John Miller, director of the Army Research Laboratory, said the prices of the sensors that allow autonomous navigation have to come down.

Brig. Gen. Michael Brogan, commander of Marine Corps Systems Command, said, “Sensors need to be better at perception and very cheap … We can’t afford the sensors, much less the vehicles.”

Jim Overholt, director of the Defense Department’s joint ground robotics enterprise, said, “There are limited funds in the ground robotic arena, so we have to be very strategic, very tactical in ways we invest our dollars and where we invest our dollars.”

Cost is a concern for TARDEC as it tries to widely field the CAST system. The goal is to drive the price per kit down to $20,000 per vehicle. It is the classic chicken-or-the-egg manufacturing conundrum. The price remains high until they are being made in larger quantities.

The ARL’s Miller added: “It is key to find commercial applications for some of these systems if we’re ever going to build them in an affordable fashion.”

The larger issue is whether battlefield commanders will feel comfortable adding these new technologies in war zones. Safety is always a concern when it comes to such ideas as trucks that drive themselves, or robots that carry weapons.

“Clearly it is an issue that drives a lot of our technology,” said Miller. “How do we assure that we can operate in the presence of humans? It’s a technology challenge. It’s one we’re pushing hard. But it’s also I think a policy challenge.”

Brogan added: “We need to work on utility and acceptability.”

Bob Quinn, vice president of Talon operations at QinetiQ North America’s technology solutions group, said the garbage bag over the robot scenario is an example of the “what-if-itis” that plagues the upper ranks of the military when it comes to concepts such as armed robots.

Young soldiers “get it,” he said. “The closer you are to being shot, the more interested you are in these applications,” he added. He lamented the absence of Lynch, who now leads the installation management command, and has duties that take him away from advocating for robots. Lynch’s statement at the conference last year that if “we’re not fielding, we’re failing” carried a lot of weight. “That message resonated so well,” Quinn said.
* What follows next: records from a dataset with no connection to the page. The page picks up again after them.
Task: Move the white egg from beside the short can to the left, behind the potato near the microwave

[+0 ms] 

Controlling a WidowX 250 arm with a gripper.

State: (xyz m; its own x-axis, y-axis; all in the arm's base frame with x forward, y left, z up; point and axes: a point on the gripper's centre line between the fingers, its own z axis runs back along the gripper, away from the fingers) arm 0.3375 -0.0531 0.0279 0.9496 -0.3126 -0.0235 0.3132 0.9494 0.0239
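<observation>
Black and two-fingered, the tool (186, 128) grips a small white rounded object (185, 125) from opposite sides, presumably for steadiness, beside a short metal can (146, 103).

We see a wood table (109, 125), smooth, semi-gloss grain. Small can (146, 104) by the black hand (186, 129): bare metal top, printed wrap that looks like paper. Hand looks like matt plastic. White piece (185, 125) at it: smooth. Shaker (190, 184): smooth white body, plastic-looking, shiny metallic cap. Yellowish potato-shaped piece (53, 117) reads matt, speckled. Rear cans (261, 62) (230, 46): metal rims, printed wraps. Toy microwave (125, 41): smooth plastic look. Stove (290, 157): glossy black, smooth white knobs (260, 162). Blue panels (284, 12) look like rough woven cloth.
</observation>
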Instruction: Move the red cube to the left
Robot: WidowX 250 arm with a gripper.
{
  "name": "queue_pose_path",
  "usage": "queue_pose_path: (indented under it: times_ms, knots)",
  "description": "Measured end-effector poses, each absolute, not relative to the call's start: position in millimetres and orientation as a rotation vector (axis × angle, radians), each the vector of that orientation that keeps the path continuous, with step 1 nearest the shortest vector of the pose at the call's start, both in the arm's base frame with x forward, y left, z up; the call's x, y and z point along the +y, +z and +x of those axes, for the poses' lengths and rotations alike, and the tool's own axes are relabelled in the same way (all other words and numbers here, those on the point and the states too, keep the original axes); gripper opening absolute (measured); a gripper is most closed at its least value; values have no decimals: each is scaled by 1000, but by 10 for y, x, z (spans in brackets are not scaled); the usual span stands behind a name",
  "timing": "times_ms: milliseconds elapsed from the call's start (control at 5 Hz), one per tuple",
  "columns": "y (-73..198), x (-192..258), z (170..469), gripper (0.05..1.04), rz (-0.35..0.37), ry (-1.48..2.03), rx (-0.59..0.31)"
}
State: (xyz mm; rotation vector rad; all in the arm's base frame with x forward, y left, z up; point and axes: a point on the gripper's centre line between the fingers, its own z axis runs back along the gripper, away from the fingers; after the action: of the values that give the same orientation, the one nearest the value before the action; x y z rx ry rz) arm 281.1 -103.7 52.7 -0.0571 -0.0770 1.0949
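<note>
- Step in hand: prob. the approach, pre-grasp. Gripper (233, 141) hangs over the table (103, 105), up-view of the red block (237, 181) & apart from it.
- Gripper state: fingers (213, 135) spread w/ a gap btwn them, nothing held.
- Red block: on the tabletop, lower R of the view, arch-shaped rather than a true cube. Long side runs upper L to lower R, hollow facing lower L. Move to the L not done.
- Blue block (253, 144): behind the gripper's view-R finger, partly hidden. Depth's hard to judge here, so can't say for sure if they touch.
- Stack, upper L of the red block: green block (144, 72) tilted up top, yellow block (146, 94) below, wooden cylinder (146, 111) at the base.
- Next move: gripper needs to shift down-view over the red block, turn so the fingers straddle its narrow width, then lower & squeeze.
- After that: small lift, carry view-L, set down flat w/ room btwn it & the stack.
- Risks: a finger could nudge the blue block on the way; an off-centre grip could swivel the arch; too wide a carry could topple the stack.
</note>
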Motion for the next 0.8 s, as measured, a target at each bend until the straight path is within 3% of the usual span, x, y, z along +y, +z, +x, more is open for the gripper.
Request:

There doesn’t seem to be anybody at the moment advocating for more ground robotic applications, he added. “I do so hope that there is a replacement in the general officer ranks who picks up the mantle and talks about the life-saving capabilities” of robots, he said. The alternative is to wait for some of the junior officers, who have a “visceral understanding” of the technology, to rise through the ranks, Quinn said.

Despite Lynch’s move to the Pentagon, the robotics rodeo will continue. The 2010 Robotics Rodeo is scheduled for Oct. 12 to 15 at the Maneuver Battlelab at Fort Benning, Ga.

It is described as “a market research event to see whether new technologies could potentially benefit Army robotics programs. Soldiers use the new technologies, ask questions and provide honest feedback to the industry representatives.”

The ARL’s Miller hopes for a tipping point — similar to what UAVs experienced several years ago — when costs, reliability and utility all converged. “Perhaps 10 or 20 years from now — when we’re looking back at where we were today — hopefully we’ll see similar results and have lots of unmanned ground systems permeating, not only the military, but the civilian market.”